I’m gonna get absolutely slammed for saying this, and I really don’t have the patience or energy to argue with anybody. So, to clarify:

IM NOT CLAIMING THESE ARE FACTS.

I AM ADMITTING TO HAVING A TRAUMATIZED BRAIN, WHICH CAUSED THESE THOUGHTS.

I KNOW THESE THOUGHTS ARE WRONG, WHICH IS WHY I AM SEEKING HELP.

I’ve been in therapy for years due to this. And nothing has changed. My mind refuses to change. I still don’t trust men. Any man. Every single man I’ve interacted with for a certain period of time has either sexualized me or bullied me. Of course I’ve been bullied by women too, but most of the women in my life have been kind to me. This led to my brain developing a bias.

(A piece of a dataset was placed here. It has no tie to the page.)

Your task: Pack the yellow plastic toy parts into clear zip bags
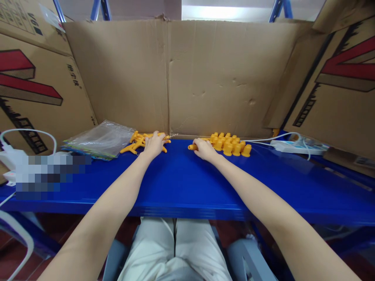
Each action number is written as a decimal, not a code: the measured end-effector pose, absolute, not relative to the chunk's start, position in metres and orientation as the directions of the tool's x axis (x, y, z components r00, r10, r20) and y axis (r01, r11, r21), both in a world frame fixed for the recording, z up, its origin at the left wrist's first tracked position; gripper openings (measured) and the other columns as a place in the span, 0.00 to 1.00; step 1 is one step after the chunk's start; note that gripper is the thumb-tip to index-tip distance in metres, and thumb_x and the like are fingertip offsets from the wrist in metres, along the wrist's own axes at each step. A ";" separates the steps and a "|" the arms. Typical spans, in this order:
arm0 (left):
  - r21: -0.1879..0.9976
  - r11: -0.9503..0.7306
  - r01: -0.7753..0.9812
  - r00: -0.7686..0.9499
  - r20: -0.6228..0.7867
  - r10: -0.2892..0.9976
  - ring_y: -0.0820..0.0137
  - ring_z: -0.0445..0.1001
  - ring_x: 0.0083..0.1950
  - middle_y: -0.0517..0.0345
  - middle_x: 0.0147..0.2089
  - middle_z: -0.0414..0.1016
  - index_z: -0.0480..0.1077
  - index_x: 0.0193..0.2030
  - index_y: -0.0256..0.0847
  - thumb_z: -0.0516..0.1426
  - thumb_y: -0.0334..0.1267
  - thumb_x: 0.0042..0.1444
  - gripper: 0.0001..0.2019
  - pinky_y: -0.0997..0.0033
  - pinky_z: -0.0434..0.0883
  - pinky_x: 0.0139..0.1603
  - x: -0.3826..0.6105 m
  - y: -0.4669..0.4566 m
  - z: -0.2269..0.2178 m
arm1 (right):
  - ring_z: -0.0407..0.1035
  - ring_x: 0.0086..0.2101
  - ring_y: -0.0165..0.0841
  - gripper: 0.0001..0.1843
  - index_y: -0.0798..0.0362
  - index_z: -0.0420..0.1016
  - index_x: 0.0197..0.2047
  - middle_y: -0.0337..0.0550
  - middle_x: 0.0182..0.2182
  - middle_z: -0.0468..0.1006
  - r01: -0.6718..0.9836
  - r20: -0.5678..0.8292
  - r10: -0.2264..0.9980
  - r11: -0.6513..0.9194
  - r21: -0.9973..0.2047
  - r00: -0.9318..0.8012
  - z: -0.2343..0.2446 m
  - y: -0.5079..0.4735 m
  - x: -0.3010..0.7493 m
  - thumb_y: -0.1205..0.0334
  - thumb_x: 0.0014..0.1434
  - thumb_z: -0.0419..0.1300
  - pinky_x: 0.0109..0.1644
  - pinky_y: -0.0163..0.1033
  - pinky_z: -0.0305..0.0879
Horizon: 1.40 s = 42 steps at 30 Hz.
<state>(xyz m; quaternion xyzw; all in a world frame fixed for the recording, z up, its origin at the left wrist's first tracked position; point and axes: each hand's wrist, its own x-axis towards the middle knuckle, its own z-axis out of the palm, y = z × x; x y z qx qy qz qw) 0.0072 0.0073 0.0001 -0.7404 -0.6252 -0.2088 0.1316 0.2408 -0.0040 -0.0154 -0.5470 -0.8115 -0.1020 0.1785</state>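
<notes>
My left hand (pixel 154 144) reaches down onto a small pile of yellow branched plastic pieces (pixel 133 146) at the left of centre. Its fingers curl over one piece, whose ends stick out past the fingertips. A thin coiled spring (pixel 175 135) shows just beyond them. Across from it, my right hand (pixel 204 149) is closed around a yellow plastic piece (pixel 192 147) with a round, tube-like end that juts out to the left. The rest of that piece is hidden by the fingers. Several yellow thimble-shaped caps (pixel 231 144) stand in rows right beside my right hand.
Clear plastic bags (pixel 99 138) lie in a stack at the left on the blue table (pixel 178 183). A cardboard panel (pixel 222 78) walls off the back, with printed boxes (pixel 32 86) at the sides. A white power strip (pixel 297 147) and cables lie at the right.
</notes>
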 end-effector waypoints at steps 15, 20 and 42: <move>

Now I can’t help but see allos (mainly allo men) as nothing but selfish, narcissistic, sex obsessed degenerates who only see their preferred gender as sexual objects for them to use and they don’t care how badly they hurt the other person as long as they get pleasure. I’ve never met another asexual man. I can’t look at men the same anymore. I go out of my way to avoid everyone, men, women, non binary, I don’t care. I avoid everyone for this reason, but ESPECIALLY men.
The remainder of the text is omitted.